* _What needs to be done_
An exact copy is required of the lines running from the one that contains "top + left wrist" to the end of the material, both ends included, with pictures omitted.

*** Available data ***

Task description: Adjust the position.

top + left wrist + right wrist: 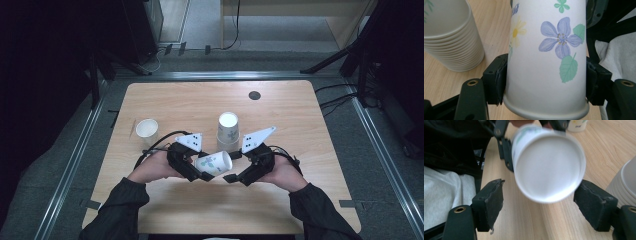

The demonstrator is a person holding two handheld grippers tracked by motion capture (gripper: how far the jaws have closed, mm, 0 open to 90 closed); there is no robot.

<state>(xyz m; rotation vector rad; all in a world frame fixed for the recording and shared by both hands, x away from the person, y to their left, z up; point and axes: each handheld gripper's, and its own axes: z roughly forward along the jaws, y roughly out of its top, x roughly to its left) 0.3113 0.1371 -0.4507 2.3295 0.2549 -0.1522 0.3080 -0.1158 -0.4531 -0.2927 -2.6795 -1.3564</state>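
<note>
1. Nearest the person, two dark sleeves come in over the front edge of the wooden table (165, 102), each hand holding a gripper.
2. The left gripper (192, 172) is clamped on a flowered paper cup (214, 163) – in the left gripper view its pads press both sides of the cup's wall (546, 62) just above the rim, and the cup lies tilted on its side above the tabletop.
3. The right gripper (239, 176) stands wide, its jaws apart on either side of the cup's white base (549, 168) – in the right gripper view neither pad touches it.
4. Just beyond the two grippers stands a stack of paper cups (228, 131), upside down, near the table's middle.
5. To the left of it, well apart, a single white cup (147, 131) stands upright with its mouth open.
6. Farther off, near the table's far edge, is a small dark round spot (254, 95).
</note>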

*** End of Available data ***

* _Output for this task_
top + left wrist + right wrist: 

The demonstrator is a person holding two handheld grippers tracked by motion capture (gripper: how far the jaws have closed, mm, 0 open to 90 closed); there is no robot.

<state>(xyz m; rotation vector rad; all in a world frame fixed for the recording and shared by both hands, x away from the person, y to their left, z up; point and axes: each handheld gripper's, and its own axes: z roughly forward along the jaws, y roughly out of its top, x roughly to its left) 0.3113 0.1371 -0.4507 2.3295 0.2549 -0.1522 0.3080 -0.1158 -0.4531 -0.2927 -2.6795 -1.3564</state>
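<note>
1. Nearest the person, two dark sleeves come in over the front edge of the wooden table (165, 102), each hand holding a gripper.
2. The left gripper (192, 172) is clamped on a flowered paper cup (214, 163) – in the left gripper view its pads press both sides of the cup's wall (546, 62) just above the rim, and the cup lies tilted on its side above the tabletop.
3. The right gripper (239, 176) stands wide, its jaws apart on either side of the cup's white base (549, 168) – in the right gripper view neither pad touches it.
4. Just beyond the two grippers stands a stack of paper cups (228, 131), upside down, near the table's middle.
5. To the left of it, well apart, a single white cup (147, 131) stands upright with its mouth open.
6. Farther off, near the table's far edge, is a small dark round spot (254, 95).
</note>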

Nothing more remains for this exercise.